▸ Try it
Line by line, count where the string "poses" appears in the listing, then give the number of such lines alone.

▸ Exercise data

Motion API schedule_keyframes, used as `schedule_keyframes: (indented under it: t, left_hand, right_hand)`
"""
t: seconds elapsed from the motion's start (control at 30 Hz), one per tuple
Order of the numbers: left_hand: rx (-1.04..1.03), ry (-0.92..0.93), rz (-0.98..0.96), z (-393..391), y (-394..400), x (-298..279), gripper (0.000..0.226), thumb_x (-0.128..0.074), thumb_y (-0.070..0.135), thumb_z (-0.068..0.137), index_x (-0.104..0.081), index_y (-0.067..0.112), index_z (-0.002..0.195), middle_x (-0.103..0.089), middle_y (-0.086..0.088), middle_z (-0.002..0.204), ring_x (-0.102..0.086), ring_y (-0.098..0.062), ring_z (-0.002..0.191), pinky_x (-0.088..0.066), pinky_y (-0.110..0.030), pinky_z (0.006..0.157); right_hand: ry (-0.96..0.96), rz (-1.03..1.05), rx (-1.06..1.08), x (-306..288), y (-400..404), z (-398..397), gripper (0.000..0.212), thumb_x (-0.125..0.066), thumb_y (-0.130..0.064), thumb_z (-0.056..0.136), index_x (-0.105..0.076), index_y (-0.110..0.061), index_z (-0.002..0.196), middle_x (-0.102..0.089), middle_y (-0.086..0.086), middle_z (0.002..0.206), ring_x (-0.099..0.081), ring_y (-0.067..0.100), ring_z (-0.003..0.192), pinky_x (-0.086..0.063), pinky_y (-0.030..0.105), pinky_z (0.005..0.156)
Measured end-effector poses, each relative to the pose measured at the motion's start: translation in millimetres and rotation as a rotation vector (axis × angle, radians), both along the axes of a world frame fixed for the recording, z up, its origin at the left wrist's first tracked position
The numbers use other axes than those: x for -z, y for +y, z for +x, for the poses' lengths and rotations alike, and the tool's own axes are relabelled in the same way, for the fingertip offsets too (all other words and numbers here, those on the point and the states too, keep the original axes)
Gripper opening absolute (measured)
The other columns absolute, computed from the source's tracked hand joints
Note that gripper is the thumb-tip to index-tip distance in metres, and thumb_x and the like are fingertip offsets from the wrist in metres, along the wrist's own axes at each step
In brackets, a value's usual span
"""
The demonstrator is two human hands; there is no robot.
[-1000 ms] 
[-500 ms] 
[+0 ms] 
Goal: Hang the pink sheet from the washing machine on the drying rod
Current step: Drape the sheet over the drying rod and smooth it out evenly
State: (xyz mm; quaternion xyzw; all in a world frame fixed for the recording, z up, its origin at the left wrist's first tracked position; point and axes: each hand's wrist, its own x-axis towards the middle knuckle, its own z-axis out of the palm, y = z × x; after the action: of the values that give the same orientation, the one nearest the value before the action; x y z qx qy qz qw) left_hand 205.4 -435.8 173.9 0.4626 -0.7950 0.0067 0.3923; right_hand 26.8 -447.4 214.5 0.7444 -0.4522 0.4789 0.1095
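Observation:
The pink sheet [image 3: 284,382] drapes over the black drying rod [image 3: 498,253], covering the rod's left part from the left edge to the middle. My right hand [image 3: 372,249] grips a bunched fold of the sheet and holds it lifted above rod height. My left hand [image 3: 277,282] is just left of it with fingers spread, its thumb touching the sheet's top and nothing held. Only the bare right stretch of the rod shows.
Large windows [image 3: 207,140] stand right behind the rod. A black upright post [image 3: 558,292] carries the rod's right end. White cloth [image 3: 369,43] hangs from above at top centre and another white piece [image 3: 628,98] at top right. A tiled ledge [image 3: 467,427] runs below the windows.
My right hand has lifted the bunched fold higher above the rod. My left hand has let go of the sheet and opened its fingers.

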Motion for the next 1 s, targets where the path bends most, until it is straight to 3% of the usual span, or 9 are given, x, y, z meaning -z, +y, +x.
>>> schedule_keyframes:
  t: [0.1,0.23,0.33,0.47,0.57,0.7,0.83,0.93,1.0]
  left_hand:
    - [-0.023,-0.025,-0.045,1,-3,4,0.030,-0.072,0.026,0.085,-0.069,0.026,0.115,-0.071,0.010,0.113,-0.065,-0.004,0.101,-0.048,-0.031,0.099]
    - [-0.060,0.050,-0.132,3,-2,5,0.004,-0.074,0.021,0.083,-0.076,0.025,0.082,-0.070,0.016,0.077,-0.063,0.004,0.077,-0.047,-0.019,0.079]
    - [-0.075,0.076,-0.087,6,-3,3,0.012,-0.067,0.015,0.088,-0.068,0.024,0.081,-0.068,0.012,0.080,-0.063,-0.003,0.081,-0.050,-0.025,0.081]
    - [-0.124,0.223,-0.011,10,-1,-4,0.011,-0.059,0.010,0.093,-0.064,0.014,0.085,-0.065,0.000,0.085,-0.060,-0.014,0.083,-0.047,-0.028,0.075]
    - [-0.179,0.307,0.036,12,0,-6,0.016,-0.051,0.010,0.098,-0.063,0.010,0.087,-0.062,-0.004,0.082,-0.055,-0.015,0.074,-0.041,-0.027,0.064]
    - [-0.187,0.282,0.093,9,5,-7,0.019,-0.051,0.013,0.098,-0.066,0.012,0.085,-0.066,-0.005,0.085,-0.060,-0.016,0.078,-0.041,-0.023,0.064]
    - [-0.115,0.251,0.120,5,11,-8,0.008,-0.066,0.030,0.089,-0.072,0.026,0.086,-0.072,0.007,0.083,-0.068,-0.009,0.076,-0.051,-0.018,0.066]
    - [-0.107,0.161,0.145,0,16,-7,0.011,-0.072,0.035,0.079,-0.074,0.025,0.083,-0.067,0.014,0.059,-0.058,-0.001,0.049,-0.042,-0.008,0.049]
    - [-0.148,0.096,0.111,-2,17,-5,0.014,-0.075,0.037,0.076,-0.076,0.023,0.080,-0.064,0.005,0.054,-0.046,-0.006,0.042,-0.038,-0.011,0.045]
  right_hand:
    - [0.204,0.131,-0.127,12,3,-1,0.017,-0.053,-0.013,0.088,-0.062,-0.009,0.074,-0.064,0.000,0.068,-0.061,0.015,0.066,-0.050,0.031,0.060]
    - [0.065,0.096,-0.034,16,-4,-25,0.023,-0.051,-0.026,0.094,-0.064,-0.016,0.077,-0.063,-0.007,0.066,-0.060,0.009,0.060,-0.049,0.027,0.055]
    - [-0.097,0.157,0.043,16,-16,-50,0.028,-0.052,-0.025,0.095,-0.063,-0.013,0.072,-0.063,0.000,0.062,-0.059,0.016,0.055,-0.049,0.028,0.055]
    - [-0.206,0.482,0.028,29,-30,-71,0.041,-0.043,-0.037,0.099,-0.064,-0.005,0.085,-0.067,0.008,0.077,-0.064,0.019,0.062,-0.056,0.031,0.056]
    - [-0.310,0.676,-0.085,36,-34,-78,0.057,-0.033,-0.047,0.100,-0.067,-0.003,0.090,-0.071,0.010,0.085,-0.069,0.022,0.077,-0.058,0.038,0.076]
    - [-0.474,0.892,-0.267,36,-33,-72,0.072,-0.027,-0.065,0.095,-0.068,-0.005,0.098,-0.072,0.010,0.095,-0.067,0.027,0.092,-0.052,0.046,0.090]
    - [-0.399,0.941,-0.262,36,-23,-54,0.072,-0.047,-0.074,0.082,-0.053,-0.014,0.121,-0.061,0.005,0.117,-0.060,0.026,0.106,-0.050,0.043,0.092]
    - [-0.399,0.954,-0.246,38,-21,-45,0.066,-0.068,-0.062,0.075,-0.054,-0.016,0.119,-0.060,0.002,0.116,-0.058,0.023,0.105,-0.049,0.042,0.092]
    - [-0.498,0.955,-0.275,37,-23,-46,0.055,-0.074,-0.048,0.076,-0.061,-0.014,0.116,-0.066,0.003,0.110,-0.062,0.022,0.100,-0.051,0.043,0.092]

▸ Answer section
2